## ACTIVITY
Please write out the data that follows, word for word.

## SOURCE MATERIAL
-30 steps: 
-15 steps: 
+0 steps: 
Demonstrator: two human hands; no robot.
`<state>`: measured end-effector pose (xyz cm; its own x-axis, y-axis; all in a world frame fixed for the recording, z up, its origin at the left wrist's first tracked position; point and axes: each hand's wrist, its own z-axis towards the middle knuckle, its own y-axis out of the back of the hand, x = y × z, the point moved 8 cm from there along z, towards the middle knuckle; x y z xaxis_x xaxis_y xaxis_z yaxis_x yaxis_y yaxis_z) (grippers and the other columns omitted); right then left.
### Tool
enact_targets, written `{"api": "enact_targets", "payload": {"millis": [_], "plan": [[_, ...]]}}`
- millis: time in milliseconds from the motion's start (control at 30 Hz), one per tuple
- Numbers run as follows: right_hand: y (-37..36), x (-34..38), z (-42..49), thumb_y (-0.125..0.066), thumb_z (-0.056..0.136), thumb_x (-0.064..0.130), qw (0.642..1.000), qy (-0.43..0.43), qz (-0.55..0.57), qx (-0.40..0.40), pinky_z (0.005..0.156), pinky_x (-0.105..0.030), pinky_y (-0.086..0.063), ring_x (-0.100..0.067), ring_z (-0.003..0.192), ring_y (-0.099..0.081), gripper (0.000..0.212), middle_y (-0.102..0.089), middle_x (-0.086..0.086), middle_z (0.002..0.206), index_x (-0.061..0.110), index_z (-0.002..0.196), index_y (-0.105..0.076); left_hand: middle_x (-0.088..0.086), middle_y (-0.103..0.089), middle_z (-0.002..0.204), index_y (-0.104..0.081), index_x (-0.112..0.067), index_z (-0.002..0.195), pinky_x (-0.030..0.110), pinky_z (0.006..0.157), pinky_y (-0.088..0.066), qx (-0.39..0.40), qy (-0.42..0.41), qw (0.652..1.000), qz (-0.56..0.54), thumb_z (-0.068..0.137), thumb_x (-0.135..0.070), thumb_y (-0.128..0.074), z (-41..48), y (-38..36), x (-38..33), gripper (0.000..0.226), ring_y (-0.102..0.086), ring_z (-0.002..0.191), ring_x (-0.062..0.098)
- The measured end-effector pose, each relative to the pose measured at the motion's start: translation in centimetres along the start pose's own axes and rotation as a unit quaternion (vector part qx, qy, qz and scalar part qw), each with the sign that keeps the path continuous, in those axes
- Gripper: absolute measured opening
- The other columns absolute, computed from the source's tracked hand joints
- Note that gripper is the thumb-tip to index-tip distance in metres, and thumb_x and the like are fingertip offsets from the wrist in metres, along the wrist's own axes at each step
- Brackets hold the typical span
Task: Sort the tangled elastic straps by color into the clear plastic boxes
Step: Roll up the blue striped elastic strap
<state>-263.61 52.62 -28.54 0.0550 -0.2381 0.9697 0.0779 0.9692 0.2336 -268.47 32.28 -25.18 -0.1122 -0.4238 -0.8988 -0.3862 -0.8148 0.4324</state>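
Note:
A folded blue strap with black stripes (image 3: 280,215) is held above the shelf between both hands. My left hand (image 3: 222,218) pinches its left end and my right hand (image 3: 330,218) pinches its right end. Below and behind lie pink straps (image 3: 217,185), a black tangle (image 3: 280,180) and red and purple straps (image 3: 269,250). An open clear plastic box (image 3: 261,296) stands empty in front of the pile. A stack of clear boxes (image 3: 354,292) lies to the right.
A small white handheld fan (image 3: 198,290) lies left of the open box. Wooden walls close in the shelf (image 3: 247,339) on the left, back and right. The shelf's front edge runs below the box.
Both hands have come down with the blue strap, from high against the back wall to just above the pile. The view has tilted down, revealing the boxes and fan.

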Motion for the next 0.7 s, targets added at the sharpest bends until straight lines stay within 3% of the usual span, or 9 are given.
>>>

## RESULT FOR THIS EXERCISE
-30 steps: 
-15 steps: 
+0 steps: 
Demonstrator: two human hands; no robot.
`<state>`: measured end-effector pose (xyz cm; its own x-axis, y-axis; all in a world frame fixed for the recording, z up, its origin at the left wrist's first tracked position; point and axes: each hand's wrist, its own z-axis towards the middle knuckle, its own y-axis out of the back of the hand, x = y × z, the point moved 8 cm from there along z, towards the middle knuckle; x y z xaxis_x xaxis_y xaxis_z yaxis_x yaxis_y yaxis_z) (grippers and the other columns omitted); right then left.
### Tool
enact_targets, written `{"api": "enact_targets", "payload": {"millis": [_], "plan": [[_, ...]]}}`
- millis: time in milliseconds from the motion's start (control at 30 Hz), one per tuple
- Numbers run as follows: right_hand: y (-37..36), x (-34..38), z (-42..49), thumb_y (-0.125..0.066), thumb_z (-0.056..0.136), thumb_x (-0.064..0.130), qw (0.642..1.000), qy (-0.43..0.43), qz (-0.55..0.57), qx (-0.40..0.40), pinky_z (0.005..0.156), pinky_x (-0.105..0.030), pinky_y (-0.086..0.063), ring_x (-0.100..0.067), ring_z (-0.003..0.192), ring_y (-0.099..0.081), gripper (0.000..0.212), middle_y (-0.102..0.089), middle_x (-0.086..0.086), middle_z (0.002..0.206), index_x (-0.061..0.110), index_z (-0.002..0.196), index_y (-0.105..0.076); left_hand: middle_x (-0.088..0.086), middle_y (-0.103..0.089), middle_z (-0.002..0.204), index_y (-0.104..0.081), index_x (-0.112..0.067), index_z (-0.002..0.195), pinky_x (-0.030..0.110), pinky_z (0.006..0.157), pinky_y (-0.088..0.066), qx (-0.39..0.40), qy (-0.42..0.41), qw (0.652..1.000), qz (-0.56..0.54), thumb_z (-0.068..0.137), thumb_x (-0.135..0.070), thumb_y (-0.128..0.074), z (-41..48), y (-38..36), x (-38..33), gripper (0.000..0.226), ring_y (-0.102..0.086), ring_z (-0.002..0.191), ring_x (-0.062..0.098)
- The measured end-effector pose, each relative to the pose measured at the motion's start: translation in centimetres along the start pose's own axes and rotation as a unit quaternion (vector part qx, qy, qz and scalar part qw), each with the sign that keeps the path continuous, in those axes
- Gripper: absolute measured opening
- The other columns absolute, computed from the source's tracked hand joints
- Note that gripper is the thumb-tip to index-tip distance in metres, and thumb_x and the like are fingertip offsets from the wrist in metres, along the wrist's own axes at each step
- Brackets hold the typical span
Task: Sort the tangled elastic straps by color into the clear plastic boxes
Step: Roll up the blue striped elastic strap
<state>-263.61 52.62 -28.54 0.0550 -0.2381 0.9697 0.0779 0.9692 0.2336 -268.47 32.28 -25.18 -0.1122 -0.4238 -0.8988 -0.3862 -0.8148 0.4324</state>
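Note:
A folded blue strap with black stripes (image 3: 280,215) is held above the shelf between both hands. My left hand (image 3: 222,218) pinches its left end and my right hand (image 3: 330,218) pinches its right end. Below and behind lie pink straps (image 3: 217,185), a black tangle (image 3: 280,180) and red and purple straps (image 3: 269,250). An open clear plastic box (image 3: 261,296) stands empty in front of the pile. A stack of clear boxes (image 3: 354,292) lies to the right.
A small white handheld fan (image 3: 198,290) lies left of the open box. Wooden walls close in the shelf (image 3: 247,339) on the left, back and right. The shelf's front edge runs below the box.
Both hands have come down with the blue strap, from high against the back wall to just above the pile. The view has tilted down, revealing the boxes and fan.
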
Motion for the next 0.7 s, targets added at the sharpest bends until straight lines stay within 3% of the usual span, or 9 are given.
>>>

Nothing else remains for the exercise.